Glatiramer Acetate-Specific T-Helper 1- And 2-Type Cell Lines Produce BDNF: Implications For Multiple Sclerosis Therapy
Ziemssen T, Kumpfel T, Klinkert WE, Neuhaus O, Hohlfeld R
Brain 2002 Nov;125(Pt 11):2381-2391
Max Planck Institute of NeuroBiology, Department of NeuroImmunology, Martinsried; Ludwig Maximilians University, Institute for Clinical NeuroImmunology and Department of Neurology, Klinikum Grosshadern, Munich, Germany; and Karl-Franzens-University Graz, Department of Neurology, Austria
The clinical effects of Glatiramer Acetate (GA), an approved therapy for Multiple Sclerosis, are thought to be largely mediated by a T-Helper 1 (Th1) to T-Helper 2 (Th2) shift of GA-reactive T-Lymphocytes.
Current theories propose that activated GA-reactive Th2 cells penetrate the CNS, release AntiInflammatory Cytokines such as InterLeukin (IL-4), IL-5, and IL-10.
And thus inhibit neighboring inflammatory cells by a mechanism termed 'Bystander Suppression'.
We demonstrate that both GA-specific Th2 and Th1 Cells produce the NeuroTrophin Brain-Derived NeuroTrophic Factor (BDNF).
As the signal-transducing receptor for BDNF, the full-length 145 Tyrosine Kinase Receptor (trk) B, is expressed in Multiple Sclerosis lesions.
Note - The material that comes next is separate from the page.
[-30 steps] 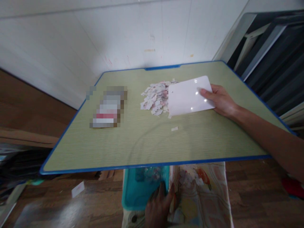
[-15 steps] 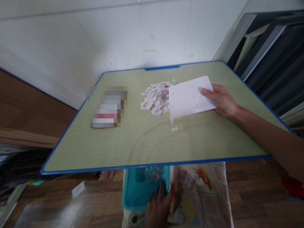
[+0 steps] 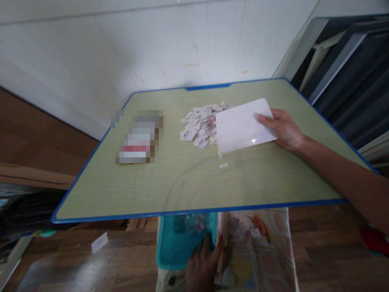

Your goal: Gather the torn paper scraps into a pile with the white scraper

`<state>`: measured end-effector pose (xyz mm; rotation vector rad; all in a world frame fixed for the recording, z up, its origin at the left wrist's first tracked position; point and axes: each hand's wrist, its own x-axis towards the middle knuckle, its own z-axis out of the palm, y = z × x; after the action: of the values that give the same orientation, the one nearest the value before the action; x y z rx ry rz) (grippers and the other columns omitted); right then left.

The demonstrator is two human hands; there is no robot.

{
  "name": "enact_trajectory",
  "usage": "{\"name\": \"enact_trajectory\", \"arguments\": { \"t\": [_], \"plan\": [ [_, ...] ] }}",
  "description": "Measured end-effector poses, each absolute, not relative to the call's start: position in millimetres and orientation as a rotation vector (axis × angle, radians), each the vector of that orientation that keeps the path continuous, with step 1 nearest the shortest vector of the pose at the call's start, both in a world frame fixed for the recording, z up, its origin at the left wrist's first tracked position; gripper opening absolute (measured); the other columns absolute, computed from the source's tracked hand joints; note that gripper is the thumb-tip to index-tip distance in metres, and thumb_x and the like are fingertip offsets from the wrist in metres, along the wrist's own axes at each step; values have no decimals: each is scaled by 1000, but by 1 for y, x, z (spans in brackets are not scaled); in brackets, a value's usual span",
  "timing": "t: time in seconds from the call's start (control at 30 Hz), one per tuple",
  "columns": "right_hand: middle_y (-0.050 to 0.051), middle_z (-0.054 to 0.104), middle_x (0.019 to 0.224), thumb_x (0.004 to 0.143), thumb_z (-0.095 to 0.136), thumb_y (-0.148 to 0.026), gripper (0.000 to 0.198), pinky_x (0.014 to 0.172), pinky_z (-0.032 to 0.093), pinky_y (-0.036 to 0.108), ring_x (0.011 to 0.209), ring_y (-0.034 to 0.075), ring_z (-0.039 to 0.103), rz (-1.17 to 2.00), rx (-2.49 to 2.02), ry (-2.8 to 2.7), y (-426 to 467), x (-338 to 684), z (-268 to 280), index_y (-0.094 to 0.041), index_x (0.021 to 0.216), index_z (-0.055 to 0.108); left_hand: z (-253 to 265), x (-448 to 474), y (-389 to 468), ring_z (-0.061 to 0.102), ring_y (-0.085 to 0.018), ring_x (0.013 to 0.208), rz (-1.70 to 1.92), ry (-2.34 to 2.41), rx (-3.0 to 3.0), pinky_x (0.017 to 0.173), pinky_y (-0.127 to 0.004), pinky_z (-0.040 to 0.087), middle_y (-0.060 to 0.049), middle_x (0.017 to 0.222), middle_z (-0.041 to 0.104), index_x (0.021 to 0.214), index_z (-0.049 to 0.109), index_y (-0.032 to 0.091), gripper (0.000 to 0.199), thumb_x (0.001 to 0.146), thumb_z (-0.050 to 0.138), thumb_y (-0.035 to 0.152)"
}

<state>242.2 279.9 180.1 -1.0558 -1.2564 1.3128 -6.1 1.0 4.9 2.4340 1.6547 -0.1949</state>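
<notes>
My right hand [image 3: 287, 127] is closed on a white rectangular card [image 3: 243, 125], thumb on top and the other fingers hidden beneath. The card is glossy, with a small hole near its left edge. It hovers over or rests on the right side of a heap of small paper scraps [image 3: 197, 125]; which of these I cannot tell. Below the table's front edge, my left hand [image 3: 200, 263] grips the right rim of a teal plastic tray [image 3: 172, 247], its fingers inside and thumb outside. Some scraps lie in the tray's far part, partly hidden by the table.
The green table [image 3: 121, 190] has a blue edge and stands against a white wall [image 3: 170, 44]. A blurred-out packet [image 3: 136, 140] lies on its left. One loose scrap [image 3: 224, 165] sits before the heap. A patterned cloth [image 3: 267, 259] with scraps on it lies below, above a wooden floor.
The near edge of the white card has dipped slightly, and a bright glint now shows on it. My left hand and the tray look unchanged.
</notes>
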Motion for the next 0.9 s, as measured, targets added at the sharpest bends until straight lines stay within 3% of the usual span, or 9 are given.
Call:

It is likely that the BDNF secreted by GA-reactive Th2 and Th1 has NeuroTrophic effects in the Multiple Sclerosis target tissue.
This may be an additional mechanism of action of GA, and may be relevant for therapies with altered Peptide Ligands in general.
To demonstrate that GA-reactive T-Cells produce BDNF, we selected four GA-specific, long-term T-Cell lines (TCLs).
Which were characterized according to their Cytokine profile by IntraCellular double-fluorescence flow cytometry.
Three TCLs (isolated from a normal subject) had the phenotypes Th1, Th1/Th0, and Th0; the fourth, derived from a GA-treated patient, had the phenotype Th2.
To demonstrate BDNF production, we used a combination of RT-PCR (Reverse Transcription-Polymerase Chain Reaction) and two specially designed techniques for BDNF protein detection:
One was based on ELISA (Enzyme-Linked Immunosorbent Assay) of supernatants from co-cultures of GA-specific TCLs plus GA-pulsed Antigen-Presenting Cells.
And, the other on the direct IntraCellular staining of BDNF in individual T-Cells and flow cytometric analysis.
The different assays and different TCLs yielded similar, consistent results.
All four GA-specific T-Cell lines, representing the major different TH phenotypes, could be stimulated to produce BDNF.